[Problem to solve]
Go through the material and pull out every line with the string "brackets" in it.

[Exercise inputs]
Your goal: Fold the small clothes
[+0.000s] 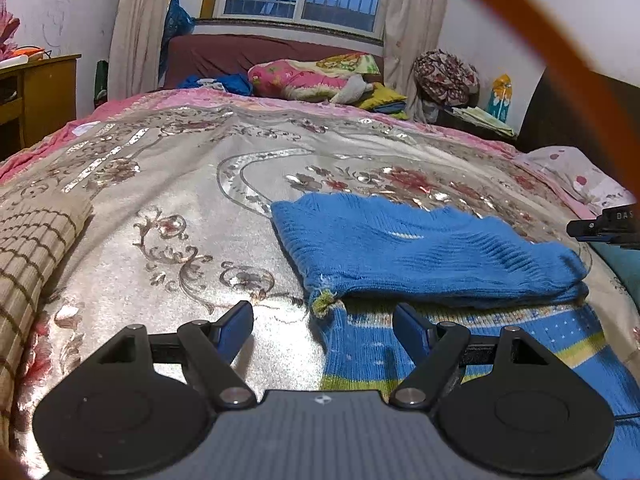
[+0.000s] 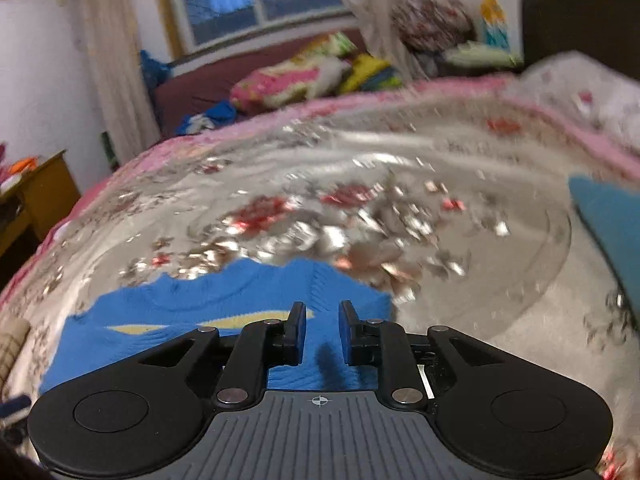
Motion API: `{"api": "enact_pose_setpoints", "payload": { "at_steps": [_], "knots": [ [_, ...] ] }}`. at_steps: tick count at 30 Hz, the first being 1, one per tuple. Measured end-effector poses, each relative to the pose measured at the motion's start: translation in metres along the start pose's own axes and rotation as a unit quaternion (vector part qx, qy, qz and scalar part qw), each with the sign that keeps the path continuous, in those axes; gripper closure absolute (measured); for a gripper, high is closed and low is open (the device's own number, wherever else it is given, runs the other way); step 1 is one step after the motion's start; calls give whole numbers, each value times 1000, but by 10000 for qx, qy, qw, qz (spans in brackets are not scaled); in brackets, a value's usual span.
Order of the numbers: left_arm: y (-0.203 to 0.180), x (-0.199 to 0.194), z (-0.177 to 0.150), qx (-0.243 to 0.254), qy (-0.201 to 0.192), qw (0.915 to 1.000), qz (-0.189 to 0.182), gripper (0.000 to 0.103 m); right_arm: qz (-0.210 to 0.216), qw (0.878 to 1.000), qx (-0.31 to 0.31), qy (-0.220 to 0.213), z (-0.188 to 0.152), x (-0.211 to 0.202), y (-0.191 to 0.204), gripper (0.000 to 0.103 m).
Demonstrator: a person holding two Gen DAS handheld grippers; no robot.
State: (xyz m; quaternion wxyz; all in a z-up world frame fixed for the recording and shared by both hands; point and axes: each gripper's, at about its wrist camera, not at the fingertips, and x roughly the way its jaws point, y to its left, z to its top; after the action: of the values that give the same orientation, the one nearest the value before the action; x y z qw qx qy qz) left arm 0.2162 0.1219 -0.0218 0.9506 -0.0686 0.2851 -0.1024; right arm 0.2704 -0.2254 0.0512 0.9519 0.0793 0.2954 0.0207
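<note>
A: So where was the blue knit sweater (image 1: 420, 252)?
B: Half-folded on the bed (image 1: 180, 208), near right. Soft, light, prob stretchy; grab the hem edge. Left claw (image 1: 322, 316) spread, empty; right claw (image 2: 322, 324) narrowly parted, pinching nothing.

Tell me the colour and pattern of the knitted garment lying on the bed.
Blue knit sweater with yellow-green and cream stripes and small white dots, clearest in the left wrist view.
</note>
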Motion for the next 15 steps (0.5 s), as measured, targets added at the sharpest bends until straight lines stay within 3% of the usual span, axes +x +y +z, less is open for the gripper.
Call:
{"api": "enact_pose_setpoints", "payload": {
  "at_steps": [3,7,11,15],
  "knots": [
    [-1,-2,2,13,-80,10000,-16,21,308,9990,-141,297,-9,6,13,76],
    [-4,4,2,98,94,9999,89,21,74,9957,-215,903,-25,31,17,76],
    [-4,15,-4,214,393,9988,176,21,129,9961,-86,873,-26,17,15,76],
    [-10,13,-6,300,385,9987,163,21,193,9962,-209,827,-24,-8,16,76]
  ]
}}
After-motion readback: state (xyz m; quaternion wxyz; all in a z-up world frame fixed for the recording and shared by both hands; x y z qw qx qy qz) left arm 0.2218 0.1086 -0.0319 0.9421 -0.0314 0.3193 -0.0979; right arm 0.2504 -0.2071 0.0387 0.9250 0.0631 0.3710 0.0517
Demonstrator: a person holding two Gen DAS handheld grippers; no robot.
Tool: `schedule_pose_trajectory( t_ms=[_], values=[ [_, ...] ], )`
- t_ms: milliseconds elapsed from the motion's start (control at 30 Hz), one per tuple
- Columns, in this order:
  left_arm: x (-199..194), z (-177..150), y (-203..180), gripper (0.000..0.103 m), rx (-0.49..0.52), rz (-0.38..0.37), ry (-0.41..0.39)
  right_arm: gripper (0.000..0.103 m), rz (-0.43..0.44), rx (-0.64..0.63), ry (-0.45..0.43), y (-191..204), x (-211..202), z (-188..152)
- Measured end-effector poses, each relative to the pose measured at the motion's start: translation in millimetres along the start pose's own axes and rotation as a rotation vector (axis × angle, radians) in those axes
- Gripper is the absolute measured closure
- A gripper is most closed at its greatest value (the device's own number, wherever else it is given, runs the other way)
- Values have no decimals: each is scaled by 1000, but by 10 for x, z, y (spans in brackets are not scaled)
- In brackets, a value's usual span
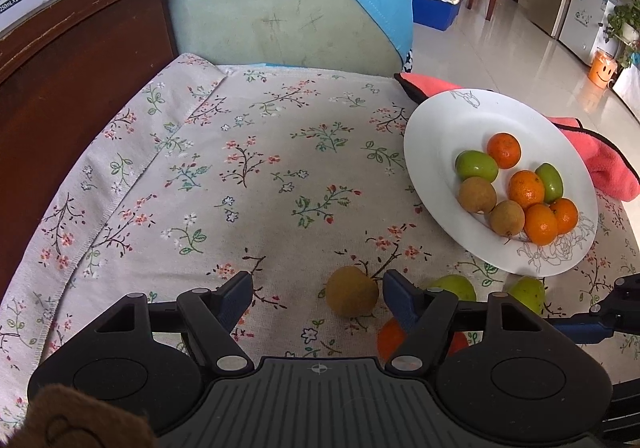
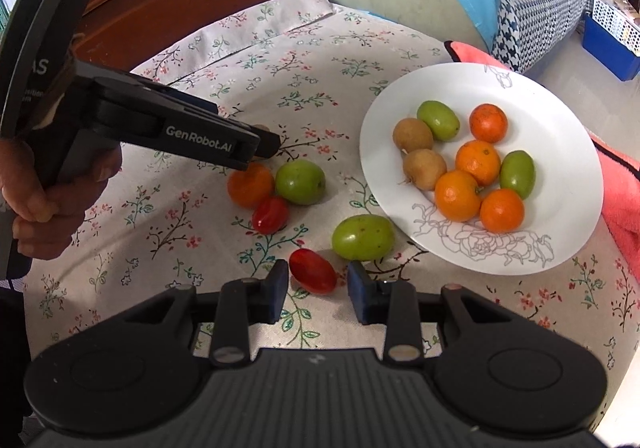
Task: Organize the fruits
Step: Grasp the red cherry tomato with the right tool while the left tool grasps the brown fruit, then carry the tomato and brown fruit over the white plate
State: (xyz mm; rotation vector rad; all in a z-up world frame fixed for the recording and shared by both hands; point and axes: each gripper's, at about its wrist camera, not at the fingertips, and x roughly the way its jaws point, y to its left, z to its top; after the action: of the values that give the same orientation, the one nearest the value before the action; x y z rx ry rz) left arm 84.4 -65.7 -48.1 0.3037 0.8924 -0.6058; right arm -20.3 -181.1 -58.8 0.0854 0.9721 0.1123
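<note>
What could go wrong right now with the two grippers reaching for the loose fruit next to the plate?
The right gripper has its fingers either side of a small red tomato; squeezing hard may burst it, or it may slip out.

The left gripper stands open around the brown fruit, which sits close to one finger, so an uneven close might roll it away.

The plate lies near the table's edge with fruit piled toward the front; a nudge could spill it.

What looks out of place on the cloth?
Six fruits lie loose on the cloth, off the plate: a brown fruit, orange, two green fruits and two red tomatoes.
</note>
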Motion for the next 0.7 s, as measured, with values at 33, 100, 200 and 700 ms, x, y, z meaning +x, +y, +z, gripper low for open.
schedule_pose_trajectory(
  t_ms=[33, 100, 200, 700],
  values=[
    [3, -3, -2, 32, 0, 2, 0, 70, -4, -3, 0, 4, 5, 0],
    [10, -8, -1, 34, -4, -1, 0, 70, -8, -5, 2, 10, 17, 4],
    [40, -18, -3, 40, -7, -14, 17, 75, -11, -11, 2, 15, 16, 5],
    [33, -31, -51, 78, 5, -52, 14, 82, 23, 4, -1, -4, -17, 8]
  ],
)
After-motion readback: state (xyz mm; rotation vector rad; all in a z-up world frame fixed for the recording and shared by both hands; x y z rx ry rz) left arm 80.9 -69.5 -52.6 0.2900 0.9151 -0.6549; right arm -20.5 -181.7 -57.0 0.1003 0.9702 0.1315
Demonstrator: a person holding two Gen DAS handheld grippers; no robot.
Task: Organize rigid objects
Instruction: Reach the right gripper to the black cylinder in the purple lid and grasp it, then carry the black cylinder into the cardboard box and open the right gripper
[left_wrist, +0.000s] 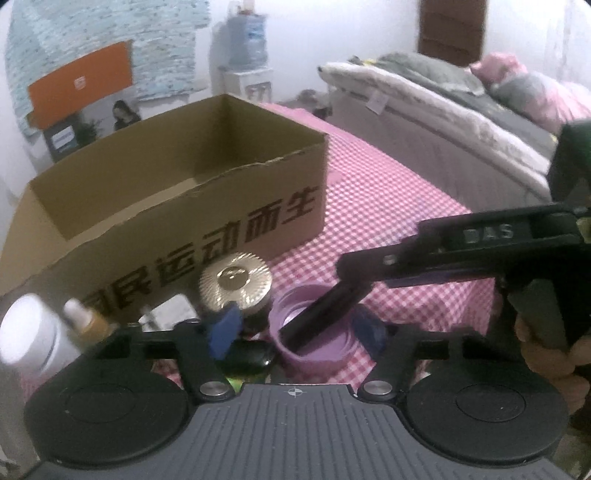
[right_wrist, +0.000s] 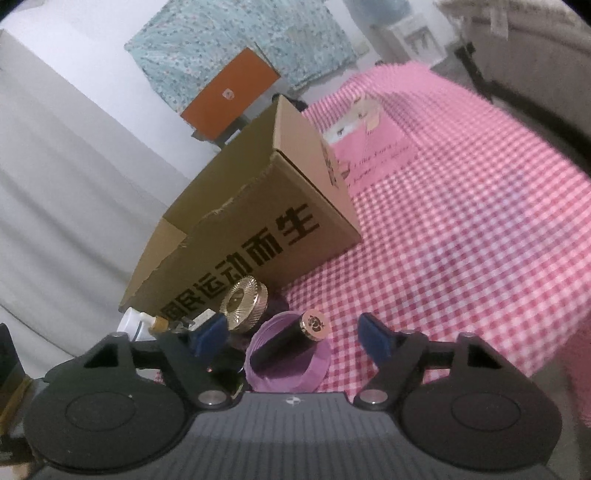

[Output]
Motion API: `{"api": "enact_pose_setpoints", "payload": { "at_steps": [_], "knots": [ [_, ...] ] }}`. at_steps: tick count at 30 Hz, the first being 1, one per tuple. Measured end-effector poses, each relative to the pose measured at the motion's start: translation in metres along the start pose's own axes and rotation as a unit quaternion (vector part qx, qy, qz and scalar part qw), each with the sign that keeps the path continuous, in those axes; gripper closure absolute (measured); for a gripper, high is closed and low is open (the device's own number, wherever else it is given, runs the other way); step 1 is one step after the motion's start; calls give whole numbers, each value times 1000, but by 10000 for qx, qy, qw, qz (spans in brackets are not scaled); in brackets, a value's usual span.
- Values have no decimals: each is scaled by 1000, but by 10 for x, z, y (spans in brackets are not scaled)
- In brackets, a value's usual span

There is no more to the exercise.